The Stinger enables voice over DSL about as much as two cans voice-enable a piece of string. What Lucent conveniently left out of the press release is that these third-party voice gateways offer the same level of interoperability with almost a dozen other companies' products, most notably archrival Cisco's 6100, which will compete directly with the Stinger.

Cisco advertises the 6100 as a DSLAM—nothing more, nothing less. It isn't floor wax, it isn't dessert topping, and it sure as heck isn't a voice device.

Stop the madness

I thought that being in the network world would make me immune to the Internet insanity currently running through the marketplace. Does anyone really need an Internet-enabled mouse? How about that new Internet-ready screen saver?

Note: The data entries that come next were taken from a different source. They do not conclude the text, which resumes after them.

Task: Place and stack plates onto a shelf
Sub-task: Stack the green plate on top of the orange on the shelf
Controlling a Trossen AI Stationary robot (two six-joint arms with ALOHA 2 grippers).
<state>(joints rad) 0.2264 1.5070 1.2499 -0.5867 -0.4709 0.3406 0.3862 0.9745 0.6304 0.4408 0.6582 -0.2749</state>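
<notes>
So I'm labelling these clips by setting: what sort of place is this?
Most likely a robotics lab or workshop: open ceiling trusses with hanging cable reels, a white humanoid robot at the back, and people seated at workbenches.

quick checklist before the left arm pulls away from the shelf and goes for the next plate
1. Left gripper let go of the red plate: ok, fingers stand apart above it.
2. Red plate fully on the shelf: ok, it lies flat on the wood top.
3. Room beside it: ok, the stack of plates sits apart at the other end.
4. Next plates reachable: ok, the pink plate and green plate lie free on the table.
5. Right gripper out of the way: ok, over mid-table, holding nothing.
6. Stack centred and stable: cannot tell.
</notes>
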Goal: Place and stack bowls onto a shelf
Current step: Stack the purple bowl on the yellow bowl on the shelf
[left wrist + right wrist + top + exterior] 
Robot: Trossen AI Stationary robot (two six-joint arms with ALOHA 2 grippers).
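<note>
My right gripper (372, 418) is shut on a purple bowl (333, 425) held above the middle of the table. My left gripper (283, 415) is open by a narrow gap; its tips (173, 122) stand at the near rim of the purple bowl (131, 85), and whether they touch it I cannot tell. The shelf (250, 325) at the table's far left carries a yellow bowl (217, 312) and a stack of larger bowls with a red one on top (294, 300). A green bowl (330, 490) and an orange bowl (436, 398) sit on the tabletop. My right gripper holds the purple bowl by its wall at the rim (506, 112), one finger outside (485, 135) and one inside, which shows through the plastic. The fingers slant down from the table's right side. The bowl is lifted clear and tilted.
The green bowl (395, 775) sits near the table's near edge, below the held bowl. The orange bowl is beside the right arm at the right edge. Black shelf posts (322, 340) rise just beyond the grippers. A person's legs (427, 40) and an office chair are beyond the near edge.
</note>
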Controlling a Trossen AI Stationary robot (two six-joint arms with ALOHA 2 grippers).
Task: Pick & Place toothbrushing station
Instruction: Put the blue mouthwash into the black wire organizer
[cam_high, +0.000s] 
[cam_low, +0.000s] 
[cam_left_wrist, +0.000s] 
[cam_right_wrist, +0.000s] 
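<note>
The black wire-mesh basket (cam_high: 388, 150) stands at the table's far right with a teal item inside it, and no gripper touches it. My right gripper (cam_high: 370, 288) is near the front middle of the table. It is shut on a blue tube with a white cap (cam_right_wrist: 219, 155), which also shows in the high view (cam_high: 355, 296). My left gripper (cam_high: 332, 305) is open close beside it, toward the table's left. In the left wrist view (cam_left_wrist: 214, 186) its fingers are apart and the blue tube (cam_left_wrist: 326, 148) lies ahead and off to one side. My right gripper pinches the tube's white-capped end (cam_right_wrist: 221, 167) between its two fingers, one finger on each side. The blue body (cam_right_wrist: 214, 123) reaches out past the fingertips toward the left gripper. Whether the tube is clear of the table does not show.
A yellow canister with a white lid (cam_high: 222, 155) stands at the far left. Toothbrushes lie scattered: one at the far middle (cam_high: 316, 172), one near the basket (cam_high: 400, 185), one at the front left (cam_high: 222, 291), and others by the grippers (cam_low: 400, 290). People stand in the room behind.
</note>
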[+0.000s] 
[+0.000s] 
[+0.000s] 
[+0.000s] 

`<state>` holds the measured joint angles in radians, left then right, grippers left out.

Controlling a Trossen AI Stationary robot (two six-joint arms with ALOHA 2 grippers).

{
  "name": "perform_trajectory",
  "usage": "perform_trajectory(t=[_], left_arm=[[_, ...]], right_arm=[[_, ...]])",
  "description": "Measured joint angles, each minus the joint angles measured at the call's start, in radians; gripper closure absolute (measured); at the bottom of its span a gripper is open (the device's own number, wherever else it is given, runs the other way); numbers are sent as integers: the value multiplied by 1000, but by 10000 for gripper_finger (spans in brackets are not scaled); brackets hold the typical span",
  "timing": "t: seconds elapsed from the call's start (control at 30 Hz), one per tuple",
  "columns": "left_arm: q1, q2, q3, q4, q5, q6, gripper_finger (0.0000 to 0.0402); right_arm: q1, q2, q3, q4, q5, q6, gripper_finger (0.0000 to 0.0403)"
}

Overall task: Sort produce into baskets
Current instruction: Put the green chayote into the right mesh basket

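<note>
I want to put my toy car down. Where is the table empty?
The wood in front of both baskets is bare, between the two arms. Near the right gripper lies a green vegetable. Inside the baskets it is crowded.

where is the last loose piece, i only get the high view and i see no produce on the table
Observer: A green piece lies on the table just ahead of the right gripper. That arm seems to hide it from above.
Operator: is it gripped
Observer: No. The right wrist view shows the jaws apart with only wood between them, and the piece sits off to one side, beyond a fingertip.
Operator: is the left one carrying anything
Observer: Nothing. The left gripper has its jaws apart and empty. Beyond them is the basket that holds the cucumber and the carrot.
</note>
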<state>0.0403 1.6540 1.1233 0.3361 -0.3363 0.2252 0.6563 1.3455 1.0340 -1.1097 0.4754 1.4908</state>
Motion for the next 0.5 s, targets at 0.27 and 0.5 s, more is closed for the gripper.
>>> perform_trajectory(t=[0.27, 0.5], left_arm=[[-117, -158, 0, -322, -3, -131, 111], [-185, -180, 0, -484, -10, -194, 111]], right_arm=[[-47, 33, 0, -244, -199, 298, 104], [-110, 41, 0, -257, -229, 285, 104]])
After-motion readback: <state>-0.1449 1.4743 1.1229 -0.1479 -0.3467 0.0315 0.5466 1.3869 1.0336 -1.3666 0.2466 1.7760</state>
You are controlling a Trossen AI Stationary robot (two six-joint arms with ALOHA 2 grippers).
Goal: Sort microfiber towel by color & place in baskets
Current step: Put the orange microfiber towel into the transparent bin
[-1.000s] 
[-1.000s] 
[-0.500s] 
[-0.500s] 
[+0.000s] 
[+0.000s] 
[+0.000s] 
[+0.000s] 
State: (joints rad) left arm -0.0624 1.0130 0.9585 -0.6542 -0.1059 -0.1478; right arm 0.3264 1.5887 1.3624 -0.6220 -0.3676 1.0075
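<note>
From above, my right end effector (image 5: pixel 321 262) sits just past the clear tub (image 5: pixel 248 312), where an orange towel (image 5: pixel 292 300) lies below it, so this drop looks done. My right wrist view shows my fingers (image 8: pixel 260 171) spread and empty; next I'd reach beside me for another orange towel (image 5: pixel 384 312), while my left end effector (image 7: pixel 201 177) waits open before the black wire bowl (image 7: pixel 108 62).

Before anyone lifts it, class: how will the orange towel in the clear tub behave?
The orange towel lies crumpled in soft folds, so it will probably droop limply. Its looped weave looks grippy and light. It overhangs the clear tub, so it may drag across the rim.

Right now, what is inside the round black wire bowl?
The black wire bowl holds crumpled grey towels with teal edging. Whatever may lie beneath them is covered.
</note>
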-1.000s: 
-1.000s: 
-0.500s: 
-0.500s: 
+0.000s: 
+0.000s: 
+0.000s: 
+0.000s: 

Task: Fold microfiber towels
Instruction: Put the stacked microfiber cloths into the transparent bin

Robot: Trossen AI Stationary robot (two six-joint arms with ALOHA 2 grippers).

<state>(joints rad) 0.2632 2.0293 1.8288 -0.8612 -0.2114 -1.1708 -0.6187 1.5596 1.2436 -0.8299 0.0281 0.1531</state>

I would hope the networking companies of the world would see past this smoke screen and not try to place a small "e" or dot-com in every product name to proclaim its Internet readiness. I guess they figured they missed that opportunity, and now they must "voice-enable" everything from switches to Cat-5 cabling.

The truly sad part of the Lucent release is that the technical specs on the Stinger are great. This is one high-density mamba-jamba with great QOS features. However, as is often the case with an overzealous marketing department, Lucent's honchos feel that they must bill the product as something that it isn't to appeal to customers. In actuality, they confuse customers, who must spend valuable time trying to figure out what a product does when they should be figuring out whether or not to buy it.